On 11/18/2024 10:34 PM, Nicholas Piggin wrote:
On Wed Oct 16, 2024 at 7:13 AM AEST, Michael Kowal wrote:
From: Frederic Barrat <fbarrat@linux.ibm.com>

When the hypervisor or OS pushes a new value to the CPPR, if the LSMFB
value is lower than the new CPPR value, there could be a pending group
interrupt in the backlog, so it needs to be scanned.

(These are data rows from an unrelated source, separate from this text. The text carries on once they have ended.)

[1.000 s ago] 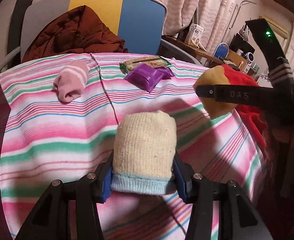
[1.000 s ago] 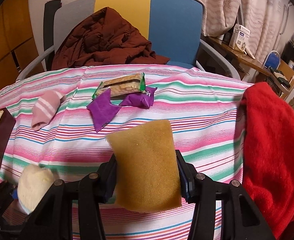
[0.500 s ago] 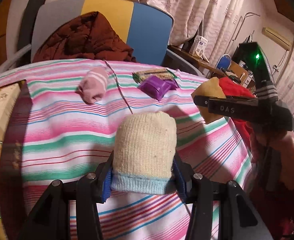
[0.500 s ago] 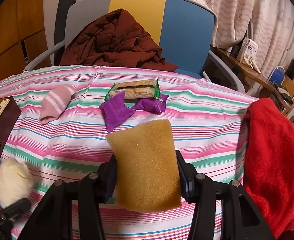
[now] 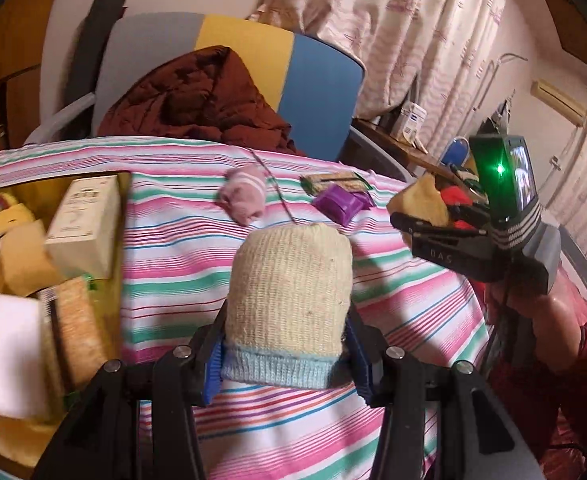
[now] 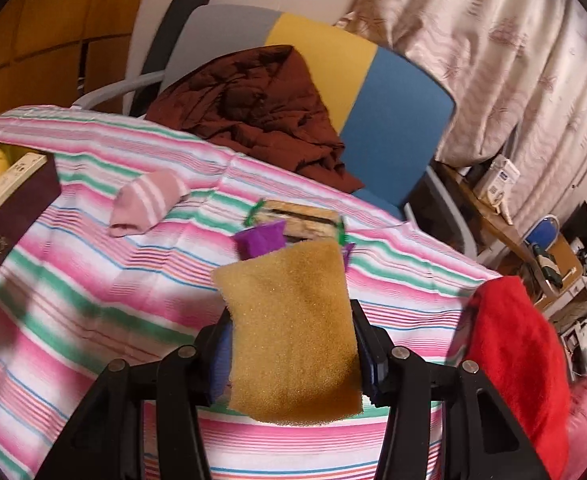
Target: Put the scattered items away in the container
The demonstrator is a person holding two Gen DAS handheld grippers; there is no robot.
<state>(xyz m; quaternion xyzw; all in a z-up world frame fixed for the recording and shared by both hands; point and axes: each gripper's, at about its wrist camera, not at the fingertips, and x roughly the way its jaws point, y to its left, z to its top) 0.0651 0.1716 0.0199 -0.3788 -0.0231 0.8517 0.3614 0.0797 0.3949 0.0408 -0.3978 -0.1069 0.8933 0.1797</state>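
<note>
My left gripper (image 5: 289,354) is shut on a cream sock with a light blue cuff (image 5: 289,300), held above the striped cloth. My right gripper (image 6: 293,352) is shut on a yellow-brown sponge (image 6: 293,336); it also shows in the left wrist view (image 5: 445,240) at the right. The container (image 5: 121,216), a box holding a white carton, sponges and several other items, is at the left; its dark wall shows in the right wrist view (image 6: 17,208). A pink striped sock (image 6: 145,202), a purple packet (image 6: 261,238) and a green-edged biscuit pack (image 6: 301,216) lie on the cloth.
A chair with a brown jacket (image 6: 249,100) stands behind the table. A red cloth (image 6: 517,352) hangs over the table's right edge. A shelf with a small box (image 6: 497,180) and clutter is at the far right, below curtains.
Both grippers have moved left with their loads. The container has come into full view at the left of the left wrist view. The right gripper has tilted.
</note>
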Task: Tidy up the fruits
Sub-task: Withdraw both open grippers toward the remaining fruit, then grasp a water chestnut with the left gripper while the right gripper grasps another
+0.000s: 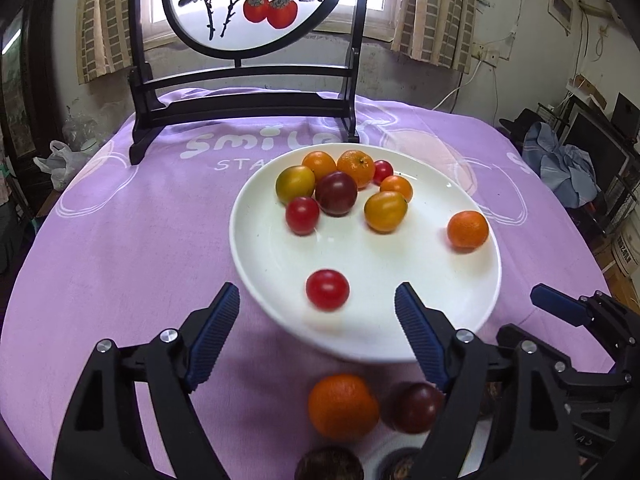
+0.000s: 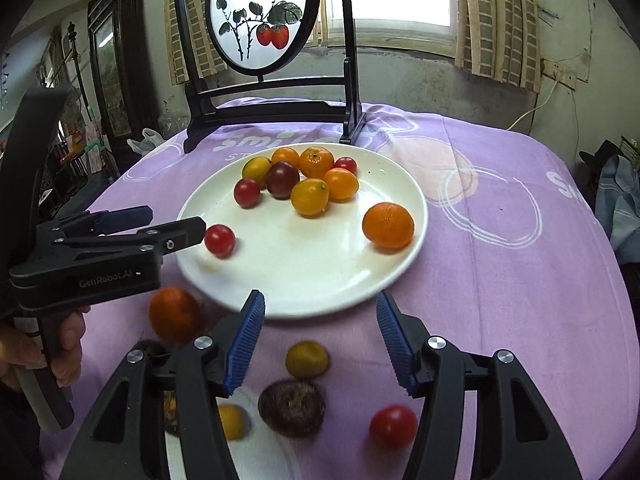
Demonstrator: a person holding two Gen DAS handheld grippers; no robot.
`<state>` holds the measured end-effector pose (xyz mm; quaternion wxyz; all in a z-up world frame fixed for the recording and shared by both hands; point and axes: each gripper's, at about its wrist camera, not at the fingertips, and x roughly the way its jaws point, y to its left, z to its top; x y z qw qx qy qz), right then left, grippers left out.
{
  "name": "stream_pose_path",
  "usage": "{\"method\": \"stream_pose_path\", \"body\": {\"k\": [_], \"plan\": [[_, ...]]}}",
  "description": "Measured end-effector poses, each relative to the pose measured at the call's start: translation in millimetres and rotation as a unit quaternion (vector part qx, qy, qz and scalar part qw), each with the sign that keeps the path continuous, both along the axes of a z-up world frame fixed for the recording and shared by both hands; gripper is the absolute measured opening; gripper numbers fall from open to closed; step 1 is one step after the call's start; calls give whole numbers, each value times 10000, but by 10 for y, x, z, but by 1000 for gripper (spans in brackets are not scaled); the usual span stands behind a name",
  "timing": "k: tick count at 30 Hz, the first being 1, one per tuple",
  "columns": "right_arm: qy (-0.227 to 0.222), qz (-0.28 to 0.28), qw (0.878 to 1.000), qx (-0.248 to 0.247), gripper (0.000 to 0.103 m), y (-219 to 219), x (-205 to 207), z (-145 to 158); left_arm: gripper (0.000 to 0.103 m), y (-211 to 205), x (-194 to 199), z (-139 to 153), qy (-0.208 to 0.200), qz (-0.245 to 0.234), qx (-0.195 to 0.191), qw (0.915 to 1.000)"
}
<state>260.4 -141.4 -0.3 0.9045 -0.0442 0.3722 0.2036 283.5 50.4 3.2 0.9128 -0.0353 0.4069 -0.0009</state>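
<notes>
Jaws on your left gripper (image 1: 317, 300) are sitting wide apart, holding nothing, tips hanging over the near rim of the white plate (image 1: 460, 316). A red cherry tomato (image 1: 327, 289) is lying on the plate just ahead, between the two tips, slightly blurred. Your right gripper (image 2: 320, 312) is also gaping and empty, hovering at the plate's near edge. On the purple cloth (image 2: 520, 300) below it are lying a yellow tomato (image 2: 307, 359), a brown wrinkled fruit (image 2: 291, 407) and a red tomato (image 2: 393, 426). Another orange (image 2: 175, 313) is sitting on the cloth just off the plate's left rim. Farther out, a lone mandarin (image 2: 388, 225) is resting near the plate's right side, well apart from the cluster of tomatoes and oranges (image 2: 298, 182) at the far side. A painted screen (image 2: 262, 16) is standing behind the plate.
</notes>
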Motion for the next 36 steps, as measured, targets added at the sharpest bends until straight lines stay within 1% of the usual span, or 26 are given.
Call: {"method": "stream_pose_path", "body": {"k": [2, 9, 12, 16, 19, 25, 27, 36], "plan": [[-21, 4, 10000, -18, 59, -40, -106, 7, 78, -14, -102, 8, 9, -45, -25, 10000], [-4, -9, 10000, -7, 60, -181, -422, -8, 78, -93, -495, 4, 26, -157, 97, 9998], [29, -16, 10000, 15, 60, -224, -539, -36, 81, -88, -648, -12, 20, -152, 88, 9998], [77, -81, 9999, 55, 60, -293, -681, -106, 81, -68, -820, -82, 89, -160, 92, 9998], [152, -172, 9997, 128, 60, -359, -758, -182, 81, -50, -930, -158, 173, -155, 167, 9996], [279, -212, 9993, 118, 61, -416, -874, -341, 81, 47, -1063, -270, 303, -144, 143, 9993], [318, -219, 9991, 172, 65, -419, -899, -372, 81, 61, -1091, -315, 347, -141, 151, 9992], [362, -120, 9991, 173, 65, -380, -932, -406, 81, 43, -1080, -533, 592, -183, 256, 9978]]}}
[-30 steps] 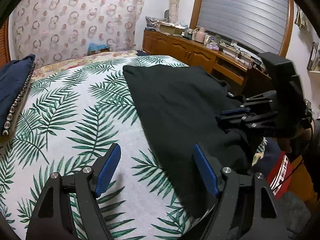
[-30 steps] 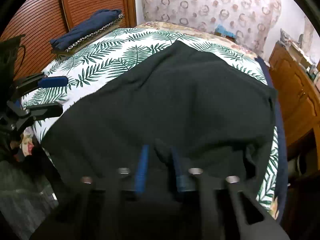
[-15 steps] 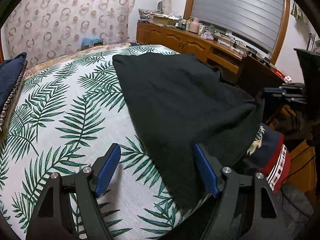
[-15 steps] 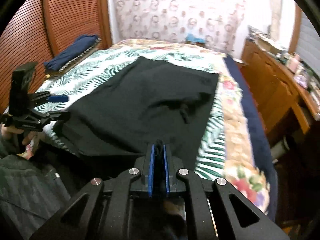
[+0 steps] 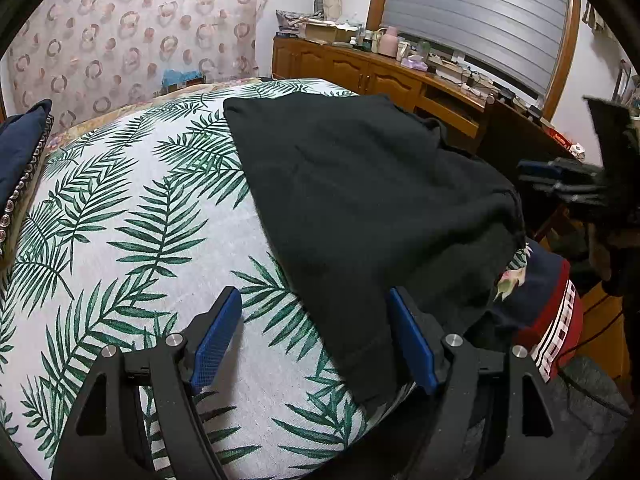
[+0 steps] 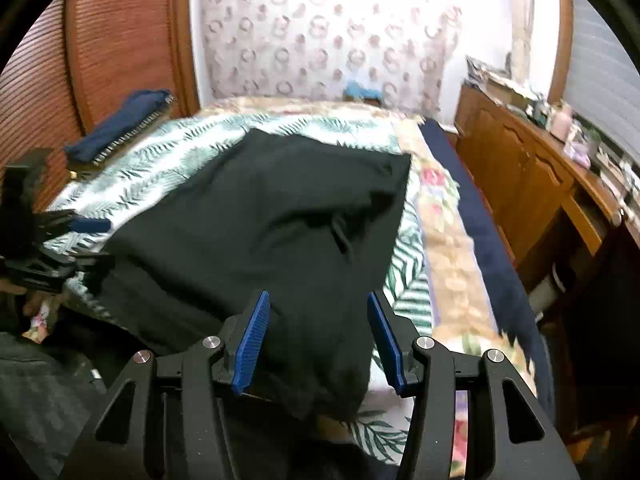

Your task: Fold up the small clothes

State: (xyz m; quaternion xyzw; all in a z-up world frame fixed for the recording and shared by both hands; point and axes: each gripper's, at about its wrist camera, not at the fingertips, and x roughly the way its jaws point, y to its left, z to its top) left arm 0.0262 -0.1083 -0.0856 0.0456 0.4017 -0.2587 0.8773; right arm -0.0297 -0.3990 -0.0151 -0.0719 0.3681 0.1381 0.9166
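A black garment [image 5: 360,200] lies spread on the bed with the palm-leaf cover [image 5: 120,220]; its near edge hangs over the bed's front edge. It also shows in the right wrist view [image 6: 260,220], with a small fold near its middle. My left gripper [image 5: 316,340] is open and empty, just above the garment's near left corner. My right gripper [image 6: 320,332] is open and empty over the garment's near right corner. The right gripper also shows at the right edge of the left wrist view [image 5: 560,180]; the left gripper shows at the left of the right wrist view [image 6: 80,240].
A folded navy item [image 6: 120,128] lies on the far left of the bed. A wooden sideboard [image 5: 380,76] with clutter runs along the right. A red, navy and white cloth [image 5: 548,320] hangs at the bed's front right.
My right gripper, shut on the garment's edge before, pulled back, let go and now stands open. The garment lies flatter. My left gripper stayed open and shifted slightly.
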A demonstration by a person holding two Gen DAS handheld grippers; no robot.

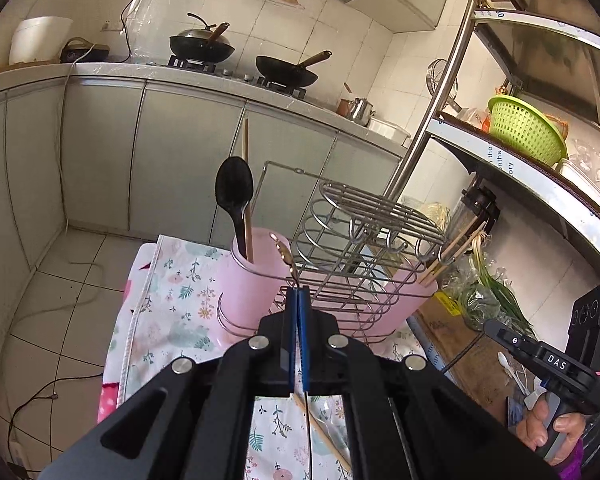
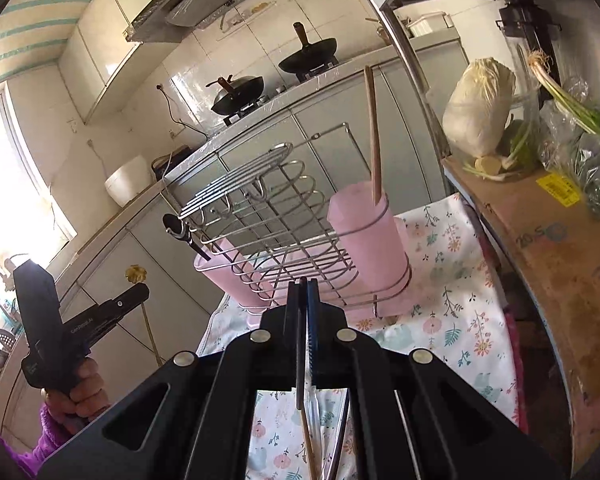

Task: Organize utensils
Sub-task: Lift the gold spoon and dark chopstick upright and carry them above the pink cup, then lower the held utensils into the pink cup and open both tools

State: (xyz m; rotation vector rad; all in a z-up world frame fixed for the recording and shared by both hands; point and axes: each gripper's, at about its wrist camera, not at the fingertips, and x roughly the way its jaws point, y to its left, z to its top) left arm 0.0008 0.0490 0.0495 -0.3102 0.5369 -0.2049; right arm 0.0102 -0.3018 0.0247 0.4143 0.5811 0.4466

Signed-off-by: Frederic Barrat <fbarrat@linux.ibm.com>
Signed-off-by: Michael Kowal <kowal@linux.ibm.com>
---
 include/hw/ppc/xive2.h |   4 +
 hw/intc/xive.c         |   4 +-
 hw/intc/xive2.c        | 173 ++++++++++++++++++++++++++++++++++++++++-
 3 files changed, 177 insertions(+), 4 deletions(-)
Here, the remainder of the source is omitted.